A GPU-accelarated Game of Life simulation capable of running very large patterns such as the digital clock in real-time. In fact it was this digital clock pattern that inspired me to create this program. The original author of the clock pattern said:
.. the only algorithm that makes this huge design useable is hashlife ..
.. with conventional algorithms, it is impractical to even see the hour changing ..
And that just rubbed me the wrong way, I had to prove otherwise. This program does not use the complicated hashlife algorithm. It runs the conventional algorithm on the GPU using GLSL shaders, and it takes roughly 3 minutes to see 1 hour changing on the clock when running on a mobile GTX 1050. I would definitely call that usable.. pfff.

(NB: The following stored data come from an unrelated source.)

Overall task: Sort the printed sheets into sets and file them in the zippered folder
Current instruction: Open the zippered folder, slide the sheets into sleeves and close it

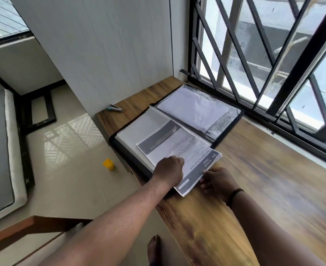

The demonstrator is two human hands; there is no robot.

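The zippered folder (229,120) lies open on the wooden desk (254,189) by the window, a printed sheet (194,169) jutting from its near sleeve. The left hand (170,169) presses curled fingers on the sheet; the right hand (217,181) pinches its near edge

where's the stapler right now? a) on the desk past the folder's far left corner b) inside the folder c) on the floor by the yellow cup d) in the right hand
a: the stapler lies on the desk beyond the open folder, touching neither hand.
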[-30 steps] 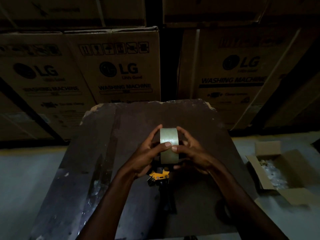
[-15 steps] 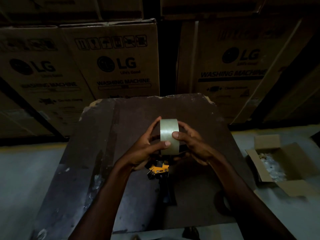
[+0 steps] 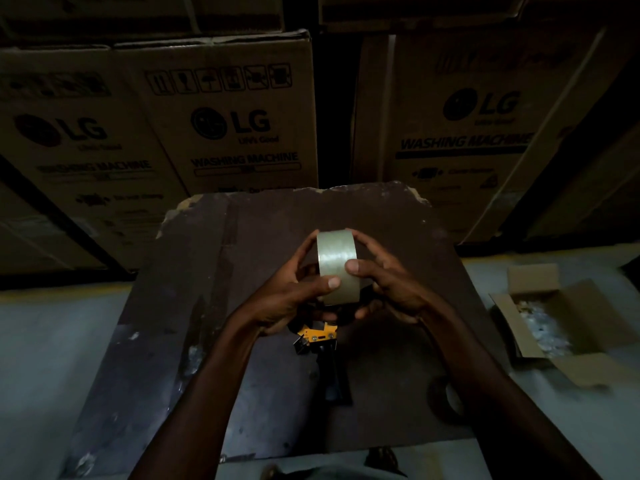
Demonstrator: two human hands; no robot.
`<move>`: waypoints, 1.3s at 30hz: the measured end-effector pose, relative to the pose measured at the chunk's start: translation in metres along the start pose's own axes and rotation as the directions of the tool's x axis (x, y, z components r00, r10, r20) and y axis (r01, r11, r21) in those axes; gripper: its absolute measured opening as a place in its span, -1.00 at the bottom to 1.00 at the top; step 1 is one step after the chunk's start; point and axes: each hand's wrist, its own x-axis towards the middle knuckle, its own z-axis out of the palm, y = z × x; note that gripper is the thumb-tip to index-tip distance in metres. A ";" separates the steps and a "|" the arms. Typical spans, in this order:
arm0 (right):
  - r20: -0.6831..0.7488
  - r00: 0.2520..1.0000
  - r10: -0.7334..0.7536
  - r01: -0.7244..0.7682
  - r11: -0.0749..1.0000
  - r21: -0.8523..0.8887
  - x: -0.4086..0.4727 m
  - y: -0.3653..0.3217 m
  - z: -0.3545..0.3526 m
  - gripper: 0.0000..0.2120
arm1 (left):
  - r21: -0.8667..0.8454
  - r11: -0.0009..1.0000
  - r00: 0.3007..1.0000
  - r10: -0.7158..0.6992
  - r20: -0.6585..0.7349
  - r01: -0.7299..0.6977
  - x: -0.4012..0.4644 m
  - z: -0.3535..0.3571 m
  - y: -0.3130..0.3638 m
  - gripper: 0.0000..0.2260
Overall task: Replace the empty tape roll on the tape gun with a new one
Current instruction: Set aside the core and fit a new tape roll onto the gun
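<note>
Above the middle of the dark worn board [image 3: 398,237], both hands hold a roll of clear tape [image 3: 337,266] upright on its edge, its broad taped face turned toward the camera. From seven o'clock the left forearm rises to the left hand [image 3: 291,296], which cups the roll's left side: the index finger reaches up along the rim toward the top, and the thumb lies across the lower part of the face, its nail visible. From five o'clock the right forearm comes up to the right hand [image 3: 388,285], which closes on the roll's right side, the thumb pressed flat on the face just above the left thumb, the fingers curled over the top and around the back. Both hands are clamped on the roll, thumbs nearly touching.

Directly at six o'clock of the roll, just beneath the hands, the tape gun [image 3: 320,344] lies on the board, its yellow head toward the roll and its dark handle running toward the person. At four o'clock of the gun, near the right forearm, a dark empty ring [image 3: 446,400] lies flat on the board; it is too dim to tell more.

At three o'clock, off the board on the pale floor, an open carton [image 3: 550,323] holds pale bits. From ten to two o'clock stand large washing-machine cartons [image 3: 228,126].
</note>
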 end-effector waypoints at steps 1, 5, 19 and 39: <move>-0.002 1.000 0.001 -0.001 1.000 0.009 0.000 0.000 0.001 -0.31 | 0.001 1.000 1.000 -0.002 0.000 0.002 -0.001 0.000 0.000 -0.20; 0.011 1.000 -0.009 0.009 1.000 0.007 0.000 0.001 0.001 -0.25 | -0.004 1.000 1.000 0.002 -0.012 -0.002 -0.002 0.000 0.001 -0.20; 0.103 0.975 -0.197 0.211 0.965 -0.158 -0.004 0.001 -0.001 -0.01 | -0.038 0.999 0.997 0.023 -0.079 -0.026 0.006 0.003 0.004 -0.41; -0.041 0.987 -0.155 0.150 0.983 -0.110 -0.004 -0.006 0.011 -0.01 | -0.028 0.990 0.985 0.136 -0.109 -0.140 0.001 0.008 0.008 -0.47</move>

- arbitrary world sizes, side-lengths must be a multiple of 32 and are rounded up
- arbitrary update rates
- wrap-around world
- sub-pixel rendering
- cross platform
- should work on 2005+ hardware
- patterns are rendered in real time
- modify patterns in real time
- light and dark themes!
- load patterns from .rle, .life, or image files
- OpenGL 3.0
- C99 compiler
- GLFW window opening library
Install GLFW with your package manager, or try using the appropriate library file provided in the /lib
directory.
$ gcc -std=c99 *.c -lm -lglfw
$ clang -std=c99 *.c -lm -lglfw
A zip file containing a complete visual studio solution is provided.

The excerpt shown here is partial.